(Source data)
------------------------
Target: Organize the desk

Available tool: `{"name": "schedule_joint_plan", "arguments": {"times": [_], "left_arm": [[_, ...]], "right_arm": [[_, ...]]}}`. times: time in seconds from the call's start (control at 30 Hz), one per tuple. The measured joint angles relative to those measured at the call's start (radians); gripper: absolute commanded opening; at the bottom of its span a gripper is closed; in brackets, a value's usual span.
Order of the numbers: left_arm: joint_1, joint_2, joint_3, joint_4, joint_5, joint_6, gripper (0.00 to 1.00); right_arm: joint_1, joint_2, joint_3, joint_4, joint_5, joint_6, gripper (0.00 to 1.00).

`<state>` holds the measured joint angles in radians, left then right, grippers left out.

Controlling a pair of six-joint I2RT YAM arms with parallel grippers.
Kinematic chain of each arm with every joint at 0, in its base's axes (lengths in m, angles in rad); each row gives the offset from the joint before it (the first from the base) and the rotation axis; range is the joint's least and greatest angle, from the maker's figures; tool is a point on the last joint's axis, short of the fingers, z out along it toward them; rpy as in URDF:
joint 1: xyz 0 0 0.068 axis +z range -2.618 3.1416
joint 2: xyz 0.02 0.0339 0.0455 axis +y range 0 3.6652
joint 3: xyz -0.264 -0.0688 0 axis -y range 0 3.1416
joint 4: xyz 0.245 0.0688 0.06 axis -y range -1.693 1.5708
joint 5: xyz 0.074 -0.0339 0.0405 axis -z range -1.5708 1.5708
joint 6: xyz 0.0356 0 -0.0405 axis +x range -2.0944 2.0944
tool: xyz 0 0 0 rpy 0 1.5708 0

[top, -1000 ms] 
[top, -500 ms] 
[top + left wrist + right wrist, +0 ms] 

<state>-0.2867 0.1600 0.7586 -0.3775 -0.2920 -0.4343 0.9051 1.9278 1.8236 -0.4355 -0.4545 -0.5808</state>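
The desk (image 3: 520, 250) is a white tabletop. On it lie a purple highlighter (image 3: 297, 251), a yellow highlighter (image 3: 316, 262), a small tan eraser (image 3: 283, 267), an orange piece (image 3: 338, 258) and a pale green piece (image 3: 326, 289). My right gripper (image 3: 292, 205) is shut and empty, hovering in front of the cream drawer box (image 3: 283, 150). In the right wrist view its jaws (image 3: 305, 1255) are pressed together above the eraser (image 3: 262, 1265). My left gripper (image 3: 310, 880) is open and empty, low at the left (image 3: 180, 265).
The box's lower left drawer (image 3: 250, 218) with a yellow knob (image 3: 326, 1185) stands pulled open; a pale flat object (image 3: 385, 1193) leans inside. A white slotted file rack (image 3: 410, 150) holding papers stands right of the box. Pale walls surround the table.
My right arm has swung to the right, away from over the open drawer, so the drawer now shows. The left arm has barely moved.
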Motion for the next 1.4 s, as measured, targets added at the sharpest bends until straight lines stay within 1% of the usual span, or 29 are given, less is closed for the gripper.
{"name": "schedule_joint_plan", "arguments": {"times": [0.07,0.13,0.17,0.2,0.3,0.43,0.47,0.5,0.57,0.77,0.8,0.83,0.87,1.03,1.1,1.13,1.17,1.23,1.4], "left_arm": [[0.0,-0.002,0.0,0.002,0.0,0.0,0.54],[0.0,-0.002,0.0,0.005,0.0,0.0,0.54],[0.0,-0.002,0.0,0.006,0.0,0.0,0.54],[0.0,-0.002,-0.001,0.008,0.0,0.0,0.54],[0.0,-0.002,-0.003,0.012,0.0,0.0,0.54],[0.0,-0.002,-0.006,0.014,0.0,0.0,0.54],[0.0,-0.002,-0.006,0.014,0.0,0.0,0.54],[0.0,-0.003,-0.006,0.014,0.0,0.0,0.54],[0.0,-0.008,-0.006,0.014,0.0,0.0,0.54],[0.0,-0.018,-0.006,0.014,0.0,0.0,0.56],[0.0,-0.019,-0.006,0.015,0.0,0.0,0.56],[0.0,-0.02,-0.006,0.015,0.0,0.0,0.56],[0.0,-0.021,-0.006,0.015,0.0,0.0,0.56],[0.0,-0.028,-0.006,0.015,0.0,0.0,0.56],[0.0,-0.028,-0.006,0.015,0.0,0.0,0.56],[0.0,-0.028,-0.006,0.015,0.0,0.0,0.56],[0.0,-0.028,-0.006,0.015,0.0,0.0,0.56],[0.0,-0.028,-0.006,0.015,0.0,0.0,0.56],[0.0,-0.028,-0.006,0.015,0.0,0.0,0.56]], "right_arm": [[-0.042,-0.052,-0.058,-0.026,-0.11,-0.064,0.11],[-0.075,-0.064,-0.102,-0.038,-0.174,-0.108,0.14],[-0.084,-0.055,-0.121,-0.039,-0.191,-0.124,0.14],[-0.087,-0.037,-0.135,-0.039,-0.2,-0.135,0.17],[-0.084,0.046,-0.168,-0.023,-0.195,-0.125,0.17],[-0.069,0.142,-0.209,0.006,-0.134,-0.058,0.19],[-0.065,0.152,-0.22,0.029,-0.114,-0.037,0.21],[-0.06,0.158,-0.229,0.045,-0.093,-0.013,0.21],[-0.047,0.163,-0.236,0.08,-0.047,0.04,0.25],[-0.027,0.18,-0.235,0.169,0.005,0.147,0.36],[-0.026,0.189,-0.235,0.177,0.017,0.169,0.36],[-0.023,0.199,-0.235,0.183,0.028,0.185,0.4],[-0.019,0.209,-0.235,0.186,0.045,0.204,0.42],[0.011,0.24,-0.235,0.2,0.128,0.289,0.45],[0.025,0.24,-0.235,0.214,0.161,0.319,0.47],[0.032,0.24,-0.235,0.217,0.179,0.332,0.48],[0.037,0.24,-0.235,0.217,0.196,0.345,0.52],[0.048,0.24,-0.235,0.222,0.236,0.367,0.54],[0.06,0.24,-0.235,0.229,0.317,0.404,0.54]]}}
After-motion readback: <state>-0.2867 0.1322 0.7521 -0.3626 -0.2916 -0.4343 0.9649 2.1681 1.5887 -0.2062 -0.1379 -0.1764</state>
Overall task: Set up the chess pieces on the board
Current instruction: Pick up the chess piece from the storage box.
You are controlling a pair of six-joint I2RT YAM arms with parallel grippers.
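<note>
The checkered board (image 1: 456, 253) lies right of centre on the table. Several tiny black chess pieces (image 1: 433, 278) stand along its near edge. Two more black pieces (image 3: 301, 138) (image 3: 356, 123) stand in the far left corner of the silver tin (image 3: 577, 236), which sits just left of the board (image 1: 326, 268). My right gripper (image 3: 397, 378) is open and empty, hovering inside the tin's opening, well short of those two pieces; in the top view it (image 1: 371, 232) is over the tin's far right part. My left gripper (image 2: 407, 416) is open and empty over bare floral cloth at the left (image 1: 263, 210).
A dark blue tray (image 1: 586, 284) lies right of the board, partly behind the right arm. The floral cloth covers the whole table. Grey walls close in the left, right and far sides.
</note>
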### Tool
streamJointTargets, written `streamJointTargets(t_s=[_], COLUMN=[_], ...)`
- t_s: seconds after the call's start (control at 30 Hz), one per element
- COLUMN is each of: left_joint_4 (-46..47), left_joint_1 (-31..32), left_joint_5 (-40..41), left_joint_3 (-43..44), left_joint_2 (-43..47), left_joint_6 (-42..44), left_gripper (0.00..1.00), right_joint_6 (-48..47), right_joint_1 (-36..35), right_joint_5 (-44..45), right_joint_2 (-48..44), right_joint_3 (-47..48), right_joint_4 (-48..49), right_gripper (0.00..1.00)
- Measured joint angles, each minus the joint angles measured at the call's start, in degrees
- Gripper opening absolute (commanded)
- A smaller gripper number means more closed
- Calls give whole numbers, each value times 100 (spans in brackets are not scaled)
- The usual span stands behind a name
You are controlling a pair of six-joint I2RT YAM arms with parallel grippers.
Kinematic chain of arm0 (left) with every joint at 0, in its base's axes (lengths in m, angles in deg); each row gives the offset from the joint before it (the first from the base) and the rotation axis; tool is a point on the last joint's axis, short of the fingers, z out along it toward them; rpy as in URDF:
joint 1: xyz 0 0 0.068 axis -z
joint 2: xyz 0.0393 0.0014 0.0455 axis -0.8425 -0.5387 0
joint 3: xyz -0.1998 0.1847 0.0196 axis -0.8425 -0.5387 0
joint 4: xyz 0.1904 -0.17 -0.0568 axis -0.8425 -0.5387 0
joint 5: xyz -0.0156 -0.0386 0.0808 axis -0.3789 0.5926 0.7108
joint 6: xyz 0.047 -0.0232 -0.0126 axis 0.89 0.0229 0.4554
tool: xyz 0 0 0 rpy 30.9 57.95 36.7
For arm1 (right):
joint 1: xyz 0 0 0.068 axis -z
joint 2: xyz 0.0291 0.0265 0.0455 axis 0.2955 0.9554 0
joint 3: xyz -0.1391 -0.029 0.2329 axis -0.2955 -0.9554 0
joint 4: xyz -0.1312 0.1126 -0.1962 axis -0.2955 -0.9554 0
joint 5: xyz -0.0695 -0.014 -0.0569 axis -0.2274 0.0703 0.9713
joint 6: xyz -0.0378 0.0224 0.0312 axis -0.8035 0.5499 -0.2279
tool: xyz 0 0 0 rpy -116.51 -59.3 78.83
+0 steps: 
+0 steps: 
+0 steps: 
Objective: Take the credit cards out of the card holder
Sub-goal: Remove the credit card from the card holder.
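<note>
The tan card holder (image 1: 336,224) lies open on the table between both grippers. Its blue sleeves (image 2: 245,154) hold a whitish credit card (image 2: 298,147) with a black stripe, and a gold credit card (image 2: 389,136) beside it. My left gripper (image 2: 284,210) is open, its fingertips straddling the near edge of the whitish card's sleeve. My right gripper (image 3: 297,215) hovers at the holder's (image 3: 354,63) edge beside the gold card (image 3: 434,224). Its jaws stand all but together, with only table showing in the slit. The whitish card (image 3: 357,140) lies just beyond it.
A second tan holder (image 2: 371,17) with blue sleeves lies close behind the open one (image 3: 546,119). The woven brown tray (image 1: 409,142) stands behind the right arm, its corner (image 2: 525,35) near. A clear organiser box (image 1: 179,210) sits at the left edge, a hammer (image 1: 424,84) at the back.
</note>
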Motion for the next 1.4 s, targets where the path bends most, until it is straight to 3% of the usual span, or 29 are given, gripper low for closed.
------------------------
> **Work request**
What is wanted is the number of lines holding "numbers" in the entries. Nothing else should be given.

> **Problem solution**
2